Twitter's hundreds of millions of users share the latest news, ideas, and opinions with each other in real time, making it one of the Web's most popular communication platforms. All that activity renders Twitter a gold mine of metadata -- and has turned Twitter analytics team into a major Hadoop shop that analyzes petabytes of data from in excess of 175 million daily tweets, ad campaigns, and more. The goal of all this analysis is to improve Twitter service for both end-users and advertisers.
With Hadoop, developers define MapReduce jobs that allow a narrowly prescribed task -- typically an analytic task -- to be crunched for immense sets of data across a set of servers. A big challenge for Twitter was that, by default, programming for MapReduce requires special skills beyond Java chops. Developers need to rethink the way they code -- a common criticism of Hadoop.

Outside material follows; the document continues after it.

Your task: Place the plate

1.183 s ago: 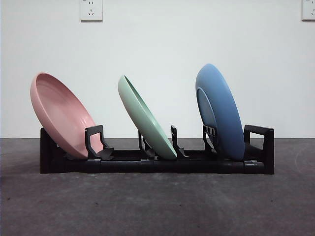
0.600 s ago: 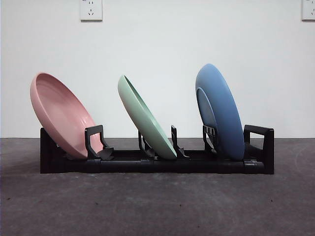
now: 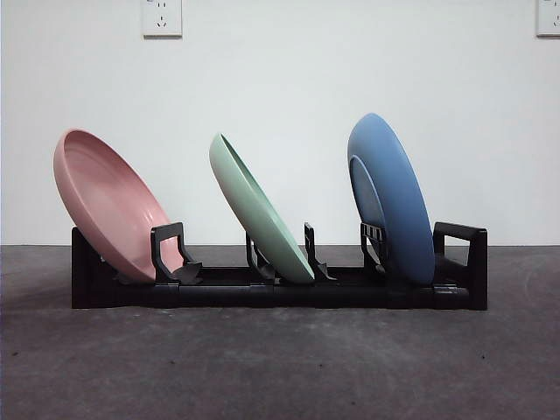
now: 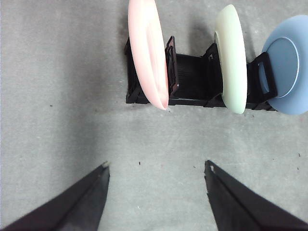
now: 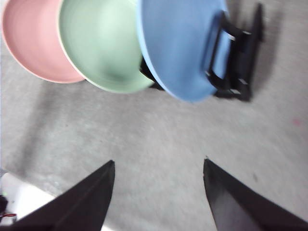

Furthermore, the Twitter teams needed to be able to perform complex computations, machine learning, and linear algebra, none of which are necessarily intuitive to write in MapReduce for an average developer.
Requiring sophisticated statistical functions for any of their developers to easily implement, Twitter turned to Concurrent's Cascading framework, specifically designed with the creation of big data applications in mind.
Cascading provides a higher level of abstraction for Hadoop, allowing developers to create complex jobs quickly, easily, and in several different languages that run in the JVM, including Ruby, Scala, and more. In effect, this has shattered the skills barrier, enabling Twitter to use Hadoop more broadly.
Today, Cascading enables Twitter developers to create complex data processing workflows in their favorite programming languages while easily scaling to handle petabytes of data. Twitter has signed a contributor agreement with Concurrent so that Twitter's open source contributions are easily applied to the Cascading project.